* _Dataset section_
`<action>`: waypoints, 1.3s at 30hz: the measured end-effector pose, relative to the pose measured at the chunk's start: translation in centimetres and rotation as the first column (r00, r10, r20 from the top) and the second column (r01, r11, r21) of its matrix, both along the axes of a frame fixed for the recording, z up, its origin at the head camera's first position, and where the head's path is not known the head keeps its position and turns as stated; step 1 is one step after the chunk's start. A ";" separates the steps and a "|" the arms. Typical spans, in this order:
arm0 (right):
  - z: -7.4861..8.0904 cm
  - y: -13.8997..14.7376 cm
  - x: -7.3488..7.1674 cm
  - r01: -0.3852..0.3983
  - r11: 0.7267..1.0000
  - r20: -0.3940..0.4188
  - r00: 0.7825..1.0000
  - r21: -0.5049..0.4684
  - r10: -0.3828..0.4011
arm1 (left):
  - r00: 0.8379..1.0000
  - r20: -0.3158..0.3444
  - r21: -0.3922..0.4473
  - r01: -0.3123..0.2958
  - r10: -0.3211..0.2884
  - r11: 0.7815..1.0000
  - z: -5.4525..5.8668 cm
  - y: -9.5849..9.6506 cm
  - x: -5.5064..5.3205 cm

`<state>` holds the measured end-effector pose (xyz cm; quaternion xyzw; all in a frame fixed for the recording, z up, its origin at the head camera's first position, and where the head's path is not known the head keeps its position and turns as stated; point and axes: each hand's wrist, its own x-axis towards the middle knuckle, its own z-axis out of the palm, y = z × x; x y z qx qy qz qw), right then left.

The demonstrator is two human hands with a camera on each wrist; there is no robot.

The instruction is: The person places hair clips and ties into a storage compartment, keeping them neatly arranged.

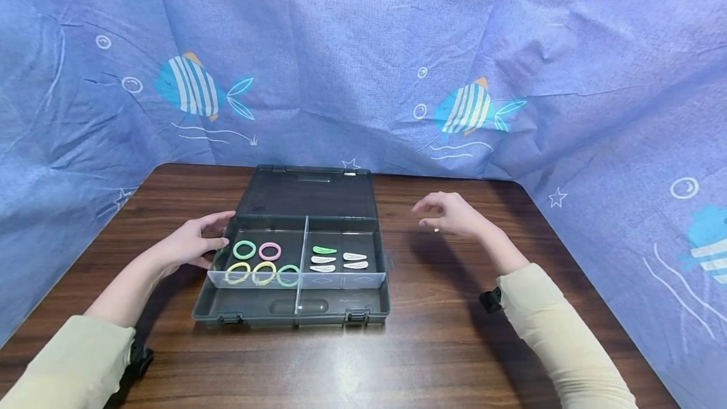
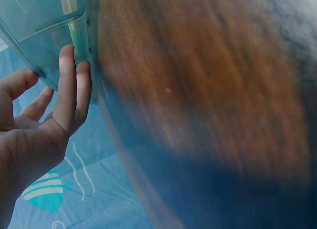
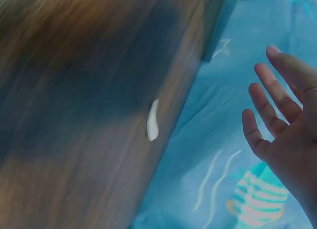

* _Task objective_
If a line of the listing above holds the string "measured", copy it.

* _Expected output_
`<action>`: waypoints, 1.3s at 30hz: the measured end-effector pose, relative to the pose measured at the chunk's start: translation in centimetres and rotation as the first column (r00, r10, r20 from the top) and the second column (r01, r11, r21) of its matrix, both along the axes of a frame fixed for the recording, z up, its origin at the head camera's first position, and where the head's path is not known the head keeps its position and turns as stated; step 1 is one step after the chunk's start. A ";" separates the steps and a "|" the arms. Typical spans, in this order:
`<state>` holds the measured end-effector pose (xyz cm; quaternion xyzw; all in a frame fixed for the recording, z up, its origin at the head camera's first position, and where the head's path is not known the head keeps its position and turns as stated; point and axes: each hand's wrist, its own x-axis towards the middle knuckle, its own z-axis out of the palm, y = z × x; x y z qx qy qz qw), right then left.

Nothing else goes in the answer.